The expected result for given values should be:
+------+-------------+-------------+
| l_id | l_curr_time | r_curr_time |
+------+-------------+-------------+
| 1 | 3 | 5 |
| 1 | 3 | 7 |
| 2 | 4 | 5 |
| 2 | 4 | 7 |
| 3 | 6 | 7 |
| 3 | 6 | 8 |
| 4 | 10 | 11 |
| 4 | 10 | 12 |
+------+-------------+-------------+
I have following solution which works for one closest value. But I do not like it very much because it silently rely on fact that GROUP BY will remain the first occurrence from group:
SELECT l_id, l_curr_time, r_curr_time, time_diff FROM
(
SELECT *, ABS(r_curr_time - l_curr_time) AS time_diff
FROM left_table
JOIN right_table ON 1=1
WHERE r_curr_time >= l_curr_time
ORDER BY l_id ASC, time_diff ASC
) t
GROUP BY l_id;
The output is following:
+------+-------------+-------------+-----------+
| l_id | l_curr_time | r_curr_time | time_diff |
+------+-------------+-------------+-----------+
| 1 | 3 | 5 | 2 |
| 2 | 4 | 5 | 1 |
| 3 | 6 | 7 | 1 |
| 4 | 10 | 11 | 1 |
+------+-------------+-------------+-----------+
4 rows in set (0.00 sec)
As you can see I am doing JOIN ON 1=1 is this OK also for large data (e.g. if both left_table and right_table has 10000 rows then Cartesian product will be 10^8 long)? Despite this lack I thing JOIN ON 1=1 is the only possible solution because first I need to create all possible combinations from existing tables and then pick up the ones which satisfies the condition, but if I'm wrong please correct me. Thanks.
This question is not trivial. In SQL Server or postgrsql it would be very easy because of the row_number() over x statement. This is not present in mysql. In mysql you have to deal with variables and chained select statements.
To solve this problem you have to combine multiple concepts. I will try to explain them one after the other to came to a solution that fits your question.
Lets start easy: How to build a table that contains the information of left_table and right_table?

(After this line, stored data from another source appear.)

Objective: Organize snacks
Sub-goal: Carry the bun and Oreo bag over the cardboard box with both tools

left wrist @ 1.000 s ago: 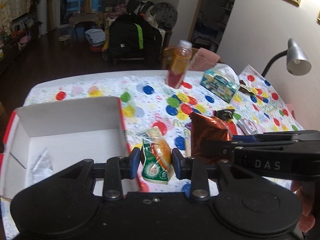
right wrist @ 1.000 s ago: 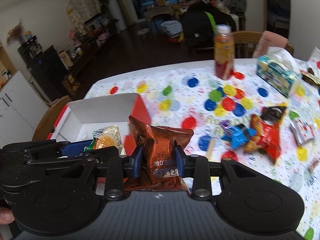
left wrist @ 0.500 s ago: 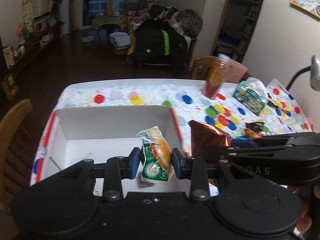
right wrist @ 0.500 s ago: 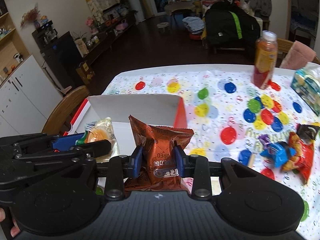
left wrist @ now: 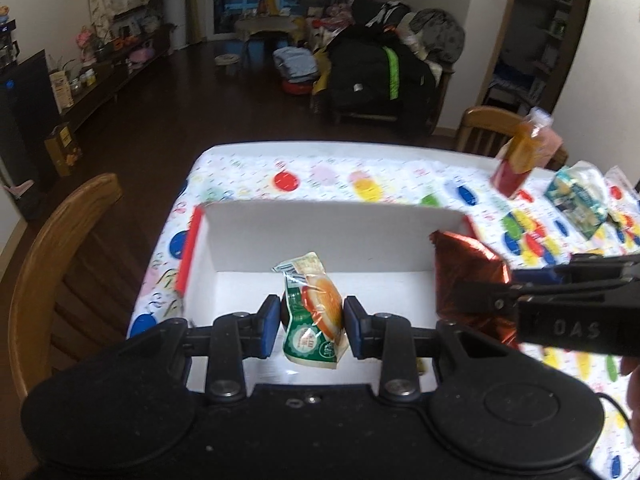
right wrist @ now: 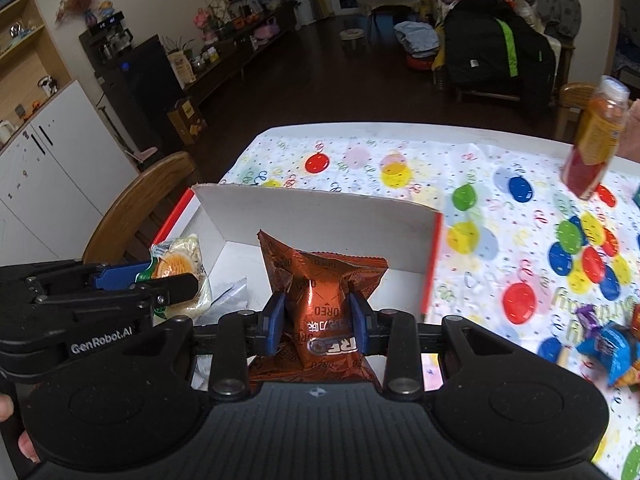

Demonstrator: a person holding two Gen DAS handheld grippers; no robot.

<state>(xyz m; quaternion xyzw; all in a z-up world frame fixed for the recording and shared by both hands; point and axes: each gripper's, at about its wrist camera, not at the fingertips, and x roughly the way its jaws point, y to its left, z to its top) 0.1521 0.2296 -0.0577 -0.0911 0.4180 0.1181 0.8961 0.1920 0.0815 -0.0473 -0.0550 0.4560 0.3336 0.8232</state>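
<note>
- Now both grippers have come from beside the white box (left wrist: 328, 236) to above its open interior; release is judged the next step.
- Left gripper (left wrist: 308, 326) clamps one green cake packet (left wrist: 314, 312); right gripper (right wrist: 316, 320) clamps one copper Oreo bag (right wrist: 320, 292).
- Count: two grippers, two held snacks, one box, one bottle (right wrist: 596, 140); several loose snacks (right wrist: 612, 344) wait on the tablecloth.
</note>
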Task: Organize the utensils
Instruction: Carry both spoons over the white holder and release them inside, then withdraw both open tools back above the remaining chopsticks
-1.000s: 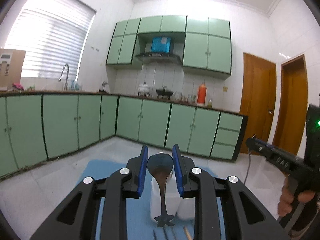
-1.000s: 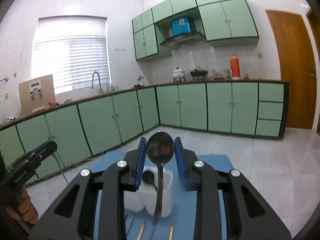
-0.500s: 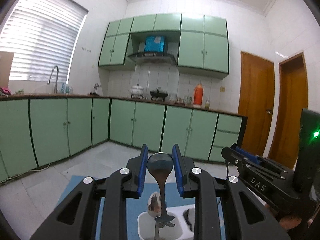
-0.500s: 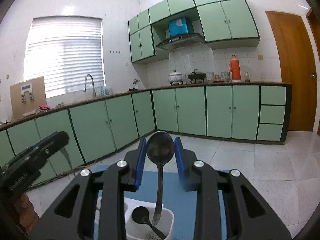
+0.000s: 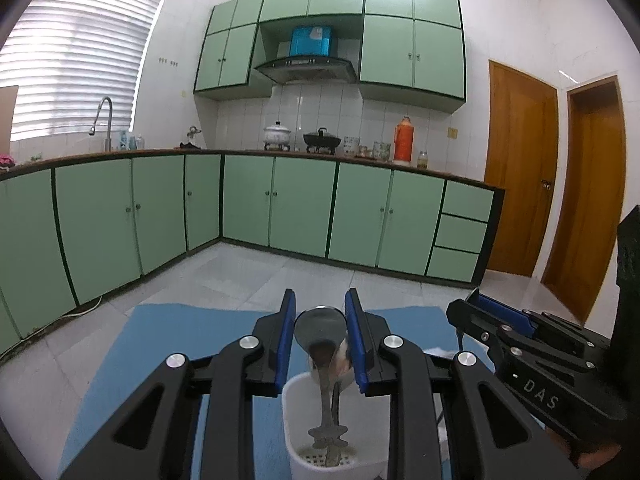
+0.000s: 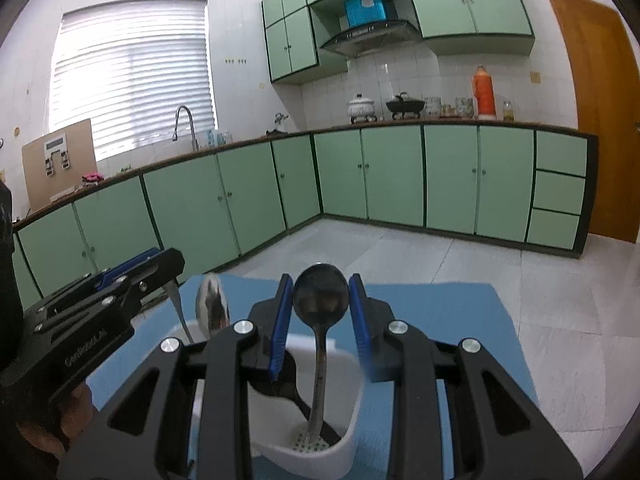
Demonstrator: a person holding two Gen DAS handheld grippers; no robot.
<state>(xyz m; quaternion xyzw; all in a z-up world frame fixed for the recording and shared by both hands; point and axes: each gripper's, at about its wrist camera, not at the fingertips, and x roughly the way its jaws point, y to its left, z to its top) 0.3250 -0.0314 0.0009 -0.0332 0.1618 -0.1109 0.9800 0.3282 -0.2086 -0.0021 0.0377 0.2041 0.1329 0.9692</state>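
Note:
My left gripper (image 5: 320,320) is shut on the bowl of a steel spoon (image 5: 320,330) whose handle hangs down into a white utensil holder (image 5: 298,412). My right gripper (image 6: 320,304) stands a little open around the bowl of a dark spoon (image 6: 320,300) whose handle reaches the perforated floor of the white holder (image 6: 348,396). A black ladle (image 6: 294,384) lies in that same compartment. Another steel spoon (image 6: 212,308) stands in the left compartment. The left gripper shows in the right wrist view (image 6: 160,268); the right gripper shows in the left wrist view (image 5: 468,312).
The holder stands on a blue mat (image 6: 460,320) on a white tiled surface (image 5: 224,276). Green kitchen cabinets (image 5: 280,204) line the far walls. Wooden doors (image 5: 520,168) are at the right.
Both grippers have lowered their spoons handle-first into the white holder. The right gripper's jaws have parted slightly from the dark spoon's bowl.

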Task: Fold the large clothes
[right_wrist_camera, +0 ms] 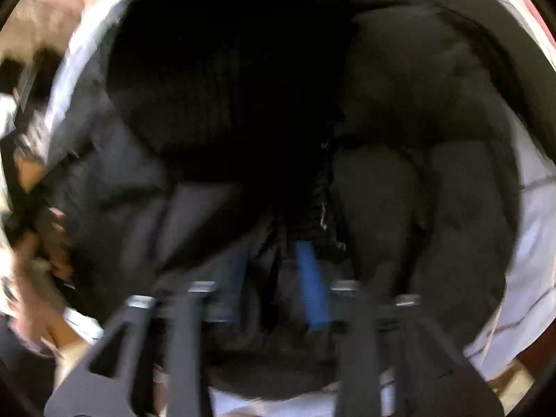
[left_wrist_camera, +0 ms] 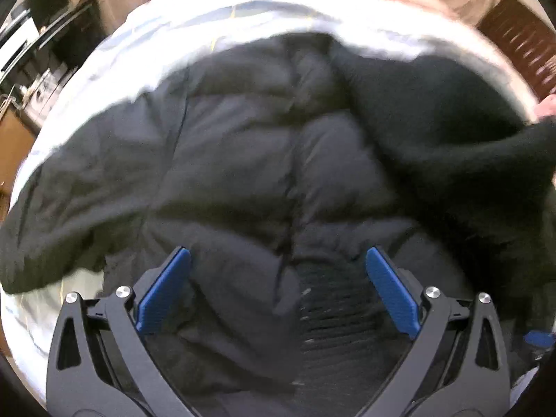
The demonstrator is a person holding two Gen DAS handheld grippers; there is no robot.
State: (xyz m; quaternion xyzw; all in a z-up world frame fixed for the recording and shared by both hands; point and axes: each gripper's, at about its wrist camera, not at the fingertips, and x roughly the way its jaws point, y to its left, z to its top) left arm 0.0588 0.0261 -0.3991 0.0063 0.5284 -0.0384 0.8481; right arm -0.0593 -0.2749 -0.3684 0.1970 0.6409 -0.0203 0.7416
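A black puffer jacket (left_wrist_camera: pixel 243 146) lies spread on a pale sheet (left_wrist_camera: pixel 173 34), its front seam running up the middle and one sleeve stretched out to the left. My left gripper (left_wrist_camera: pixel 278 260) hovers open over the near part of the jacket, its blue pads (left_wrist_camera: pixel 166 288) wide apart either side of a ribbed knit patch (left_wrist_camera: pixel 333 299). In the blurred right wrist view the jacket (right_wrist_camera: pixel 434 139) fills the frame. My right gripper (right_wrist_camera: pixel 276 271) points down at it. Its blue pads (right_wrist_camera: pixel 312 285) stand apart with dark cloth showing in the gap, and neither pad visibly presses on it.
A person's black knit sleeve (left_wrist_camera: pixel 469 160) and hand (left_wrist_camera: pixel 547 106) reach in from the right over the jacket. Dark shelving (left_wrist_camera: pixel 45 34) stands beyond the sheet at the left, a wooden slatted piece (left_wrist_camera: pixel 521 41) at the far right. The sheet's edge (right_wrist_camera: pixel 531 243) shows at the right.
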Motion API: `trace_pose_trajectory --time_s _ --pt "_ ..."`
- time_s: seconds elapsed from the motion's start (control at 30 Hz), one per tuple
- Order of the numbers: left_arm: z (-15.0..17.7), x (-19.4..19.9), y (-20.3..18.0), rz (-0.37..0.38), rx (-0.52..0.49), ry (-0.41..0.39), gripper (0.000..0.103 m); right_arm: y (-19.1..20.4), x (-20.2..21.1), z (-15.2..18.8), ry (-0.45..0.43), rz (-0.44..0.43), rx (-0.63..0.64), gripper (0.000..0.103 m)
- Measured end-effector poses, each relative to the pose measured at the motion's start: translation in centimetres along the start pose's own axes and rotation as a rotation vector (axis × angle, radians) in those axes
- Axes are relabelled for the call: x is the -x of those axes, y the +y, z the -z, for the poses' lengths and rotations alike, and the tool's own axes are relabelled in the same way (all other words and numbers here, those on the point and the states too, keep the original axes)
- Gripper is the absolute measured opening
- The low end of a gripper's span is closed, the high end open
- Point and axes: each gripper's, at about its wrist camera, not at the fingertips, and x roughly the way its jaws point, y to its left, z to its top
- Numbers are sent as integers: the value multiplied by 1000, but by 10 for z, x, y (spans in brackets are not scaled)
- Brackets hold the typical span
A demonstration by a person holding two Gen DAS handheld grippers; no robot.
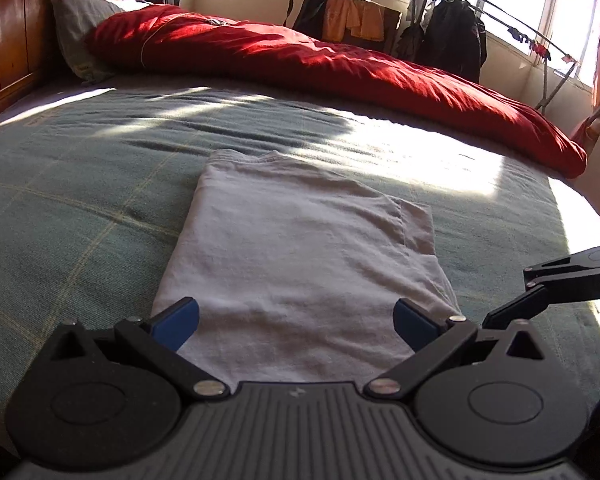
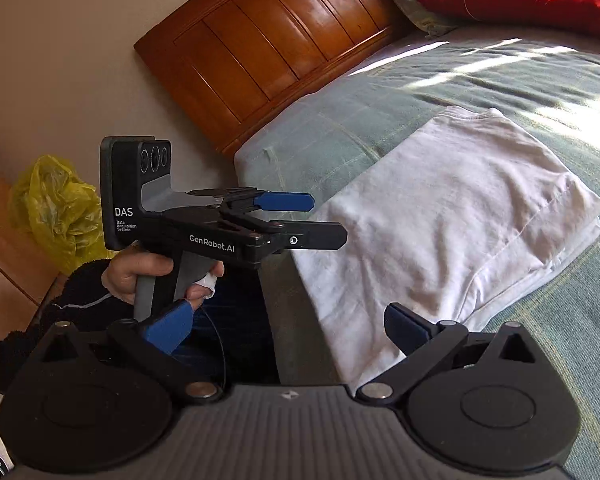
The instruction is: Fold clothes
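The bed (image 1: 80,200) fills most of both views, covered by a green checked blanket (image 2: 500,80) that is crossed by bands of sunlight. A wooden headboard (image 2: 260,52) is seen at the upper centre of the right wrist view and at the upper left of the left wrist view. A red duvet (image 1: 340,68) is bunched along the far side of the bed, running from the upper left toward the right edge of the left wrist view, with a grey pillow (image 1: 76,28) beside its left end. Dark garments are hung on a rack (image 1: 452,36) by the windows at the upper right.

The white T-shirt (image 1: 292,248) lies folded into a narrow stack on the blanket — centre of the left wrist view, right of centre in the right wrist view (image 2: 452,216) — with its near end at the bed's edge.

The left tool (image 1: 296,320) is held just over the shirt's near end, its blue pads spread wide and nothing held between them; in the right wrist view it is seen from the side (image 2: 300,216), gripped by a hand (image 2: 148,276) in a dark sleeve. The right tool (image 2: 288,330) is likewise held wide open and empty, its right pad over the shirt's near corner. A yellow plastic bag (image 2: 52,208) lies at the left edge, on the floor.
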Motion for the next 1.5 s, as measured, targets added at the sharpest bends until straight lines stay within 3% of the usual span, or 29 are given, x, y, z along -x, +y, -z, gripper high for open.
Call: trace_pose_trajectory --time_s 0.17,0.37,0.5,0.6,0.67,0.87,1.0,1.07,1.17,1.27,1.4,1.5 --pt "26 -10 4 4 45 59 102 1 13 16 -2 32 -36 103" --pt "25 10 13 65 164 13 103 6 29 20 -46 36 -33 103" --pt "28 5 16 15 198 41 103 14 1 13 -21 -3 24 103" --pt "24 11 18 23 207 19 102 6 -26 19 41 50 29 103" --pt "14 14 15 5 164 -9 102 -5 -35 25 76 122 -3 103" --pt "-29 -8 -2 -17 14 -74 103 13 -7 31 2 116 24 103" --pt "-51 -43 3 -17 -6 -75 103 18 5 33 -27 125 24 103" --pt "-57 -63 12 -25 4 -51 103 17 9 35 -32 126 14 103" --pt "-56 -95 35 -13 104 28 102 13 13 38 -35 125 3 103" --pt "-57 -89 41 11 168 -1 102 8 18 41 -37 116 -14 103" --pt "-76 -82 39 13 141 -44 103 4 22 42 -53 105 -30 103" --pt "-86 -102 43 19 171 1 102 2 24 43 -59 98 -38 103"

Use a join. In this particular problem a left join and as the join condition we set that l_curr_time has to be smaller than r_curr_time. To make the rest easier we order this table by l_curr_time and r_curr_time. The statement is like the following:
SELECT l_id, l_curr_time, r_curr_time
FROM left_table l
LEFT JOIN right_table r ON l.l_curr_time<r.r_curr_time
ORDER BY l.l_curr_time, r.r_curr_time;
Now we have a table that is ordered and contains the information we want... but too many of them ;) Because the table is ordered it would be amazing if mysql could select only the two first occurent rows for each value in l_curr_time. This is not possible. We have to do it by ourselfs
mid part: How to number rows?
Use a variable! If you want to number a table you can use a mysql variable. There are two things to do: First of all we have to declare and define the variable. Second we have to increment this variable. Let's say we have a table with names and we want to know the position of all names when we order them by name:
SELECT name, #num:=#num+1 /* increment */
FROM table t, (SELECT #num:=0) as c
ORDER BY name ASC;
Hard part: How to number subset of rows depending of the value of one field?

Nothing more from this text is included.